For quickness warm a few slices of whole-wheat pita bread in the toaster, cut small wedges of fresh tomato and a few sliced onions, then add one teaspoon of concentrated mint and a quarter level teaspoon of red chilli powder to a small carton of natural yoghurt, stir well adding small
amounts of milk if it’s too thick. There you have it, a nice healthy side
salad to go with your healthy curry. If you prefer rice, try and get Basmati long grain rice which has an
outstanding fragrance and texture and goes well with curry cooking.
Chapattis are basically chapatti flour and water, you can use plain and
whole wheat flour mixed together for a second option but chapatti flour is
a finely milled wholemeal flour which makes it is a lot lighter than
normal.
If you fancy making your own here’s basically what you do, it’s a messy
job and you’ll probably need a few attempts to get them right.
Mix the flour and water together in a bowl until quite thick and lump free.
Turn out on to a floured table and knead gently adding more flour until
you have a workable dough. Portion the dough into small balls and roll
them out into thin pancake type shapes.
Gently dry one out on a hotplate or dry frying pan turning it over after a
few seconds until the chapatti looks almost dry but still soft to touch, then
finish off by throwing it on a high open flame turning it over almost
immediately until the chapatti starts to fill with air and becomes slightly
spot charred on both sides. Wrap the finished chapatti in a towel to keep
moist then go on to the next one.
Naan bread is large fluffy flat bread made from white flour then cooked
on the grill. They are a good alternative or compliment to chapattis so if
you fancy making these you’ll find the recipe below.
Put 1½ lb (675 g) strong white plain flour in a warmed bowl make a well
in the middle and add 3 tablespoons of live natural yoghurt and gently
mix into the flour adding enough warm water to make into a firm dough.

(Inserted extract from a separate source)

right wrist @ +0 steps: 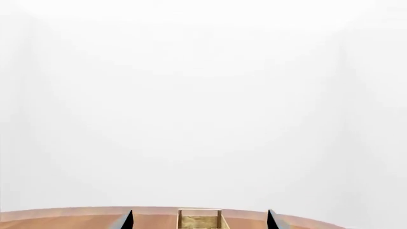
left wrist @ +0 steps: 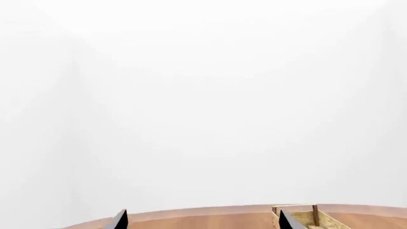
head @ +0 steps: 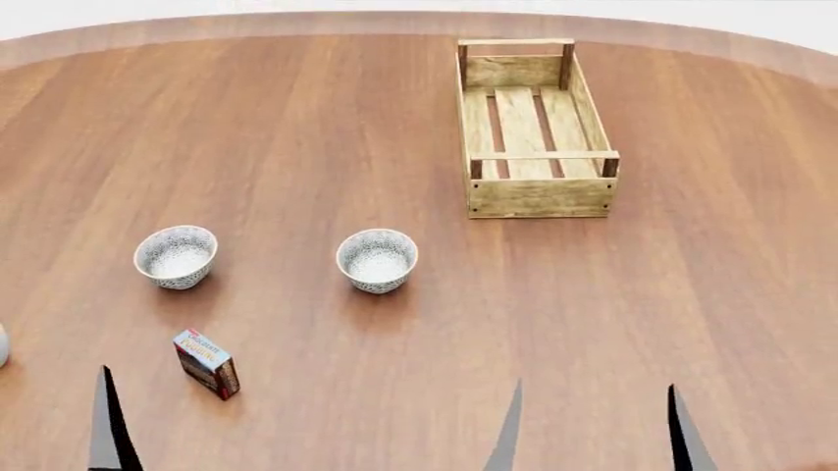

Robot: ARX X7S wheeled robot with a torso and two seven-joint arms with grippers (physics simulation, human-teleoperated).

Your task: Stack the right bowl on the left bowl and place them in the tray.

Empty onto a floured table and knead into a workable dough then return it
to the bowl and leave it in a warm place for two hours. By this time your
dough should have doubled in size so return it to the table and knead it
back to its original size adding two teaspoons of finely chopped coriander
leaves or grated garlic.
Put some foil on the grill and turn the heat up high then divide the dough
into four even quarters and roll them out into thin round or oval shapes.
Place your bread on the grill and brush with a little olive oil then place the
grill on the half way grill position in the oven and cook until brown
patches appear. Turn your bread over and repeat the process.